Before starting the Lumada Data Catalog installation process, you must first set up all the dependent external components, such as setting up the Data Catalog service user and collecting other essential information about your cluster configuration. These prerequisites are applicable to most Hadoop distributions and include steps to help you prepare your Hadoop environment for the Data Catalog installation.
Basic pre-install preparation includes the following tasks:
Review system requirements
Review the external components and applications that Data Catalog supports. See System requirements.
Verify the proper functioning of the various Hadoop components that Data Catalog interacts with. See Component validations.
Configure the Service User
Set up a dedicated service user to own the installation directory and to run Data Catalog jobs and services. See Configure the Data Catalog service user.
Determine the correct Solr setup for your environment. Data Catalog supports various versions of Solr for different Hadoop distributions. See Apache Solr configuration.
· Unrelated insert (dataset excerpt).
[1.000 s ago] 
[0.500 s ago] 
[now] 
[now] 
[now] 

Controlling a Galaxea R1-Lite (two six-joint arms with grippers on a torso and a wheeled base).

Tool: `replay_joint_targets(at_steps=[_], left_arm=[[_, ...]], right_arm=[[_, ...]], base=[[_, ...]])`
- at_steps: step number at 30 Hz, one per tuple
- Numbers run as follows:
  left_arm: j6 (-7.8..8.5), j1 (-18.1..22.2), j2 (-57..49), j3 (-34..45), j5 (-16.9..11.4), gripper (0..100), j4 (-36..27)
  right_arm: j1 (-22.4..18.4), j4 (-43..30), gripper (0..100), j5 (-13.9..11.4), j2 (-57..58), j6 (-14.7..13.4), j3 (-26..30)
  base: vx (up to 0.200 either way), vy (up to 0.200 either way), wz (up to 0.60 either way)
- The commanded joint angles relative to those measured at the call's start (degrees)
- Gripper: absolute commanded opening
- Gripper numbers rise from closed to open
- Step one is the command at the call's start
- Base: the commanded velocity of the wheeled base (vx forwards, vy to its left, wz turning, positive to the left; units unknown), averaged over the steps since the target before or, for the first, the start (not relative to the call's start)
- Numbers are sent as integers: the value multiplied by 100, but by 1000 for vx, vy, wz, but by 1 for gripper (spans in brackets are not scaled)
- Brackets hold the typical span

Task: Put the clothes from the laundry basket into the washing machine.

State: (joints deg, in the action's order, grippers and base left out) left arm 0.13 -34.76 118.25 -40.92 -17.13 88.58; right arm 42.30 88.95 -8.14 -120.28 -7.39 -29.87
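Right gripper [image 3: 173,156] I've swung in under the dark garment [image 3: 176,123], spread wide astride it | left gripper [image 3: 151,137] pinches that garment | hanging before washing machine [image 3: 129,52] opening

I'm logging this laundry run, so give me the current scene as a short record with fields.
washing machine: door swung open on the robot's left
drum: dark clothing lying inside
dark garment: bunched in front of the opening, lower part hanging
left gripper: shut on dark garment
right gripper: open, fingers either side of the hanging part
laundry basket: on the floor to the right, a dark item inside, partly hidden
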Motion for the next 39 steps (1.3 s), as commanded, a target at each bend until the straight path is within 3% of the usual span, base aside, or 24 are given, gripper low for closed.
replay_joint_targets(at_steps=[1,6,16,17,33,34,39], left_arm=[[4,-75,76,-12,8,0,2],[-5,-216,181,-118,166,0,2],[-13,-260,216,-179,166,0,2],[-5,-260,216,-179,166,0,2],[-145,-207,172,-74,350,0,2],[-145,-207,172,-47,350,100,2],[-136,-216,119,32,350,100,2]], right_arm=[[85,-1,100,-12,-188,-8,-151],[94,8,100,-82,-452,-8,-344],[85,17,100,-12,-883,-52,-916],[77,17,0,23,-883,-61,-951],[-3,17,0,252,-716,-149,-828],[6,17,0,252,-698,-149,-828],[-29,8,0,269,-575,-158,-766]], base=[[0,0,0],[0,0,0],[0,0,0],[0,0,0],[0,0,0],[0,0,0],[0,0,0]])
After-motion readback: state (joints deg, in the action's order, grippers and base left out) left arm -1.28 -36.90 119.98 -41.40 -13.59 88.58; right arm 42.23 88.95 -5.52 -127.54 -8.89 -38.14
You can find distribution specific external component configurations and instructions for these distributions in the following articles:
- Installing Lumada Data Catalog on Amazon EMR
- Installing Lumada Data Catalog on MapR
- Installing Lumada Data Catalog on Azure HDInsight
You must also make the following changes outside of the Lumada Data Catalog environment or on other cluster nodes:
- Validate component functioning
- Configure components for Data Catalog
If you do not have control over or access to these components, you may need to plan in advance to perform these changes or contact your system administrator.